01:01:42 75% ex-pat community the mean age was 31. They were 55% women. Yeah. And they were like, we want to ensure these people, these guys are low risk. So that was the, the fact that we had a really good age cohort really helped tell me how to good gender makeup too. Yeah. I think some of these services may play a role as we see sort of the shifting user segments.

01:02:14 I mean, we think about the, the corporate work from home folks that your, your it example they're used to having support and now they don't have it. Right. So who fixes the computer when you're an entrepreneur and you know, like you fix the computer, right. You deal with it or go to the Apple store. But you know, if,

01:02:32 if you're used to having an it department and they're remote, and then that may be a service that even the company buys it to, depending on scale and, and whatnot. But I think it's smart to be thinking about what else I have a captive audience. I think, yeah. I think the persons of getting someone in as a coworking member is you spend all this time building up trust and then potentially modifying space,

01:02:58 getting things to work for that person. And then if they leave or when they leave all that revenue falls off a cliff, if you're still providing other services, things like accounting support, then actually you don't lose the client in its entirety. You, you, you get a long tail. So it is essentially it it's long tail economics, but also going,

01:03:16 if you've got them here, you might as well provide that service or get someone in and get a commission for the introduction. Right. And it is, it's essentially when, cause the co-working relationship is all about trust. So if you've built trust in that area, if you can be a, I'm trying, think of the word I want to use,

01:03:34 if you can be, if you can be an arbitrator of taste and be like, this is the best it from, we found this is the best accounting firm we've found. This is, I mean, there are businesses have generic requirements. Everyone has to do annual filings. Everyone needs to keep books, almost everyone drinks, coffee, or tea. There's some things that you can hit.

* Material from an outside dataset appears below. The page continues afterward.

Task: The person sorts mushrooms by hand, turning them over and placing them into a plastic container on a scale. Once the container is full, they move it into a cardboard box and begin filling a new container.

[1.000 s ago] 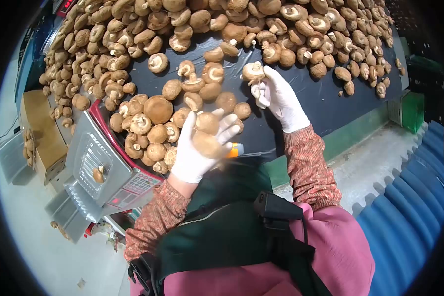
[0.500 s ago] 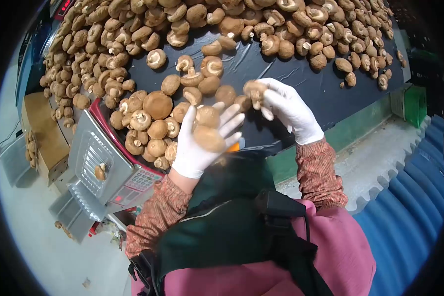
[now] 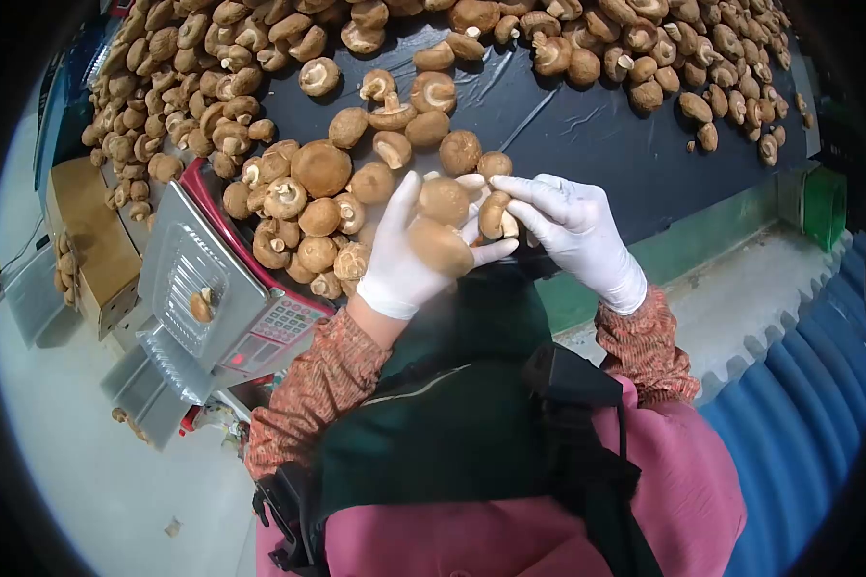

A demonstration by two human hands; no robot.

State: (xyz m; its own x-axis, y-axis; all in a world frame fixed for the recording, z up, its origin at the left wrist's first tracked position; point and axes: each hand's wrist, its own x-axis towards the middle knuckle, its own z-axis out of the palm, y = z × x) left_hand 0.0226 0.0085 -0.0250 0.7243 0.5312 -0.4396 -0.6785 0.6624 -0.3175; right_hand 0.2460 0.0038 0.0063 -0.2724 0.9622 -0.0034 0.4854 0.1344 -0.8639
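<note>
White gloves cover both hands. My left hand (image 3: 409, 252) is palm up with two brown mushrooms resting in it, one mushroom (image 3: 445, 202) near the fingers and another mushroom (image 3: 440, 247) on the palm, both slightly blurred. Between the thumb and fingertips of my right hand (image 3: 575, 229) is a smaller mushroom (image 3: 494, 215), its pale stem pointing down, close to the left fingertips. Loose mushrooms (image 3: 321, 167) lie on the dark table surface (image 3: 568, 125) just beyond and to the left of the hands.
A large mushroom heap (image 3: 192, 87) spans the back and left. At the left stands a scale (image 3: 279, 332) with a clear tray (image 3: 188, 279) holding one small mushroom. Further left is a cardboard box (image 3: 91, 240); a green basket (image 3: 825, 207) is at the right.
My right hand has brought its mushroom down and in to the left hand's fingertips. The left hand has shifted right with its two mushrooms. The camera view has shifted slightly.
</note>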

01:03:54 You know, most people need health insurance, you know, childcare is a whole nother complexity, but you know, there, there is yeah. Lots of things that people can do. And then also even things like monetizing access to networks. So like things that we did with the, with the chambers of commerce, we didn't monetize that, but you could.

01:04:18 So we did, we did look at going, we just have one, but we looked at going, if we got a bunch of chambers of commerce and put them together as a product, would that be something we could get people to subscribe to? But again, you need the buy-in of the people that are being Right. Exactly. Jonathan, I feel like I've taken up half of your day here when you're probably anxious to hear about your belongings and whether they've arrived deal with all of your taxes and whatnot.

01:04:47 So your current book can be found wherever you, wherever you buy books on Amazon. Yeah. It's on Amazon. It's in a lot of major bookstores. It's in kind of Waterstones in the UK, which is kind of exciting. I felt like a grownup when that happened. Totally. Like you like see the actual book and it's bright yellow for anyone who hasn't seen the cover yet.

01:05:11 Yeah. It's beautiful. So we'll link to the show notes so that folks can find that. And what's the timeline on the, on the new book. It will be published before the end of the year. I'm trying to get it into layout by the end of October. Okay. You're in hustle mode. I definitely feel like you need to finish that book.

01:05:32 Okay. Well, we'll have to have you back on so we can talk about the new book. We'd love it. We'd love it. Perfect. Thank you for sharing your perspective and taking time to do this super interesting. And we didn't even did lots of, sort of global perspective questions. I'd love to pick your brain on, so we'll do it again.

01:05:50 Exactly. Thank you, Jonathan. You took care of stay safe.